Optimal Dihedral Angle in Twisted Donor-Acceptor Organic Emitters for Maximized Thermally Activated Delayed Fluorescence

The twisted donor-acceptor (D-A) organic formwork with a large dihedral angle (theta(DA)) is usually adopted to narrow the singlet-triplet energy gap for obtaining excellent thermally activated delayed fluorescence (TADF) emitters. However, the dependence of overall TADF properties on theta(DA) has not been systematically investigated to this day. Taking new designed CzBP, CzBP-1M and CzBP-2M via introducing methyl as investigated models, it is found that (i) with increasing theta(DA), the charge transfer component in S-1 is larger than that in T-1 in varying degrees, leading to non-monotonic spin-orbit couplings; (ii) the electron-vibration couplings between S-1 and T-1 states become the largest when theta(DA) approaching 80 degrees, facilitating phonon-driven up-conversion; (iii) the overall TADF rate reaches a peak at theta(DA)approximate to 80 degrees. By this, the TADF on/off switching is realized via methyl moiety for regulating theta(DA) from theoretical prediction to experimental confirmation.

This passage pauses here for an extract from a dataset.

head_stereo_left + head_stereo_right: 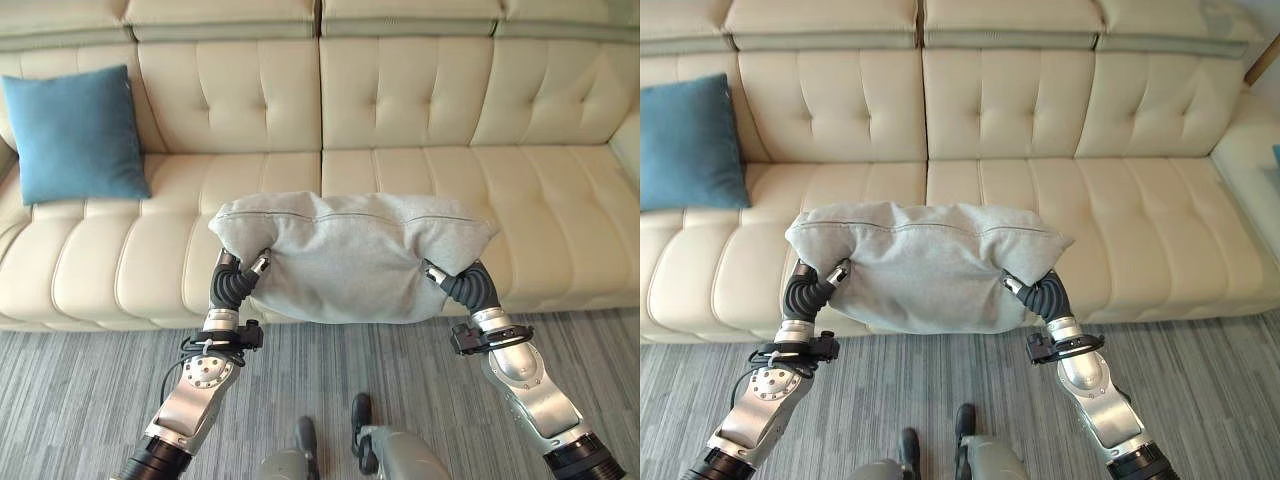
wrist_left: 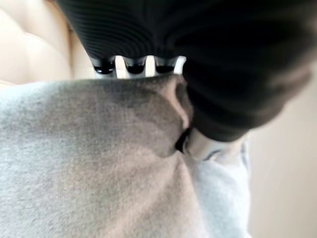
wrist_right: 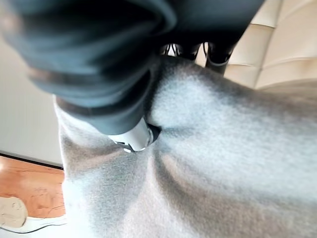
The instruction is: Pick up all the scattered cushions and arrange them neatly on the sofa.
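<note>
Both my hands, left (image 1: 240,281) and right (image 1: 462,284), pinch the grey cushion (image 1: 350,255) between thumb and fingers above the sofa (image 1: 420,100).

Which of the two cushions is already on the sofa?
The blue cushion, propped against the sofa backrest at its left end. The grey cushion is held by both hands.

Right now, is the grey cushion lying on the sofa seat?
No: both hands, left hand and right hand, hold the grey cushion up before the sofa.
</note>
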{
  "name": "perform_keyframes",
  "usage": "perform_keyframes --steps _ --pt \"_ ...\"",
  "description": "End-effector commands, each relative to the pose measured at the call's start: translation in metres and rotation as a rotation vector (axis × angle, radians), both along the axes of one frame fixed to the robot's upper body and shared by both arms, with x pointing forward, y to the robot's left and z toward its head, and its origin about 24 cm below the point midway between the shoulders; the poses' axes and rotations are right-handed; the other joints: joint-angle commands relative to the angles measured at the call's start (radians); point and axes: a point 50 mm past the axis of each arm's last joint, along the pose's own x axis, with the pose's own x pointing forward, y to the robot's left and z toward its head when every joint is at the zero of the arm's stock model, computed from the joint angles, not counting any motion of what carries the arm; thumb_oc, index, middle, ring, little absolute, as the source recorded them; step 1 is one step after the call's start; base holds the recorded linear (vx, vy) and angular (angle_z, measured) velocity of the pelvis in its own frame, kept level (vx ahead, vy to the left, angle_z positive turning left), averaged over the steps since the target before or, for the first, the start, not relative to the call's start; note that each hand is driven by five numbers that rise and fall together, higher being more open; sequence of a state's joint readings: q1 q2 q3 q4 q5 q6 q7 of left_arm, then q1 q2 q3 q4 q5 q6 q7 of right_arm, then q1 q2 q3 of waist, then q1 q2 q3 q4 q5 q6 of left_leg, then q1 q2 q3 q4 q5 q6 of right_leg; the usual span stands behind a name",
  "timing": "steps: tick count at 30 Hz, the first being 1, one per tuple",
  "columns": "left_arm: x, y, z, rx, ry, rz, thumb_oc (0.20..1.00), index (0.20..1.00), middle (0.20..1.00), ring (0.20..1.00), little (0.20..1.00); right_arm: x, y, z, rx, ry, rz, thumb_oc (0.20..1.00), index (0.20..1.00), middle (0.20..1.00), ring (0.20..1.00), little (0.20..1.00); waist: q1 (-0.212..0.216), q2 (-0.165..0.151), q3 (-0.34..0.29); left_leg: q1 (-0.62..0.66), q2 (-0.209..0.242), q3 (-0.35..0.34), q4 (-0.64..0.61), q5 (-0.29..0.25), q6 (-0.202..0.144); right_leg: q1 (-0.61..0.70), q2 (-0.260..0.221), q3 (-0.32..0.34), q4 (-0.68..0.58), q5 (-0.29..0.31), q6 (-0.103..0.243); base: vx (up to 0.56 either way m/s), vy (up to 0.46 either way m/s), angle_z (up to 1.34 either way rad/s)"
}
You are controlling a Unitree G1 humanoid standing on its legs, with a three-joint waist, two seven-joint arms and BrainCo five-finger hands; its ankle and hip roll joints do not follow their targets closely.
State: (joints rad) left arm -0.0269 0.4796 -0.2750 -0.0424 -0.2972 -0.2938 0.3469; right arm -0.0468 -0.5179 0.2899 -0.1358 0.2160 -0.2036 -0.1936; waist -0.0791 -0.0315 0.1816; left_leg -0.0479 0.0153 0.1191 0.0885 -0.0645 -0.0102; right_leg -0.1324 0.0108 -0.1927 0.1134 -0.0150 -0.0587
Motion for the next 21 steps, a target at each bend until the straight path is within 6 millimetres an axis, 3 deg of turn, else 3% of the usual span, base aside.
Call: perform_keyframes --steps 1,4,6,9,16,18,21 --pt "-0.002 -0.045 0.025 -0.029 -0.156 -0.250 0.200 0.200 0.200 0.200 0.200 -0.014 0.037 0.048 0.090 -0.280 0.231 0.200 0.200 0.200 0.200 0.200 -0.011 -0.006 -0.051 -0.037 0.094 0.017 0.092 0.033 -0.100 0.059 -0.050 0.026 -0.001 -0.085 0.122 0.09 -0.136 0.23" --pt "-0.003 -0.045 0.022 -0.032 -0.138 -0.255 0.200 0.200 0.200 0.200 0.200 -0.017 0.031 0.047 0.090 -0.269 0.210 0.200 0.200 0.200 0.200 0.200 -0.009 -0.017 -0.046 -0.072 0.112 0.034 0.236 0.057 -0.109 0.103 -0.043 0.023 -0.014 -0.096 0.103 0.08 -0.114 0.07" --pt "-0.003 -0.045 0.022 -0.033 -0.130 -0.261 0.200 0.200 0.200 0.200 0.200 -0.018 0.028 0.047 0.086 -0.269 0.200 0.200 0.200 0.200 0.200 0.200 -0.006 -0.019 -0.043 -0.102 0.122 0.056 0.246 0.057 -0.101 0.114 -0.047 0.022 -0.024 -0.100 0.102 0.06 -0.050 0.05" --pt "-0.005 -0.041 0.018 -0.023 -0.111 -0.254 0.200 0.200 0.200 0.200 0.200 -0.018 0.024 0.047 0.083 -0.266 0.185 0.200 0.200 0.200 0.200 0.200 0.000 -0.029 -0.055 -0.165 0.116 0.104 0.181 0.027 -0.079 0.118 -0.054 0.024 -0.035 -0.105 0.110 0.11 -0.012 0.06" --pt "-0.008 -0.035 0.017 -0.022 -0.100 -0.223 0.200 0.200 0.200 0.200 0.200 -0.017 0.021 0.044 0.111 -0.256 0.140 0.200 0.200 0.200 0.200 0.200 0.049 -0.022 -0.056 -0.279 0.100 0.150 0.005 0.179 -0.093 0.212 -0.004 0.077 -0.063 -0.144 0.121 0.23 0.052 -0.16" --pt "-0.012 -0.033 0.014 -0.026 -0.088 -0.226 0.200 0.200 0.200 0.200 0.200 -0.018 0.022 0.043 0.113 -0.247 0.152 0.200 0.200 0.200 0.200 0.200 0.058 -0.016 -0.068 -0.240 0.096 0.149 -0.039 0.184 -0.078 0.233 0.000 0.102 -0.061 -0.157 0.124 0.36 0.174 -0.61" --pt "-0.015 -0.030 0.013 -0.024 -0.083 -0.228 0.200 0.200 0.200 0.200 0.200 -0.015 0.032 0.044 0.124 -0.248 0.191 0.200 0.200 0.200 0.200 0.200 0.071 -0.029 -0.085 -0.211 0.076 0.148 -0.015 0.158 -0.049 0.248 -0.040 0.135 -0.009 -0.175 0.150 0.24 0.163 -0.69"
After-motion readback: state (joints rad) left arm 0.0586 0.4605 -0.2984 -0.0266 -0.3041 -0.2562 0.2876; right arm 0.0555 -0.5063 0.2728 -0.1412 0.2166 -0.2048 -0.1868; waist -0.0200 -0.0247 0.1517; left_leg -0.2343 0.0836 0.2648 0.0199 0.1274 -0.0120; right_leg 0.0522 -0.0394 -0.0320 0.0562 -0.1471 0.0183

Importantly, the theta(DA) near 80 degrees would be a good descriptor for screening excellent D-A type TADF emitters.

Automated summary

The twisted donor-acceptor (D-A) organic formwork with a large dihedral angle (theta(DA)) is found to play a crucial role in achieving excellent thermally activated delayed fluorescence (TADF) emitters. The overall TADF properties depend on the value of theta(DA), with a peak at around 80 degrees. The introduction of a methyl moiety allows for the regulation of theta(DA) and enables the on/off switching of TADF emission.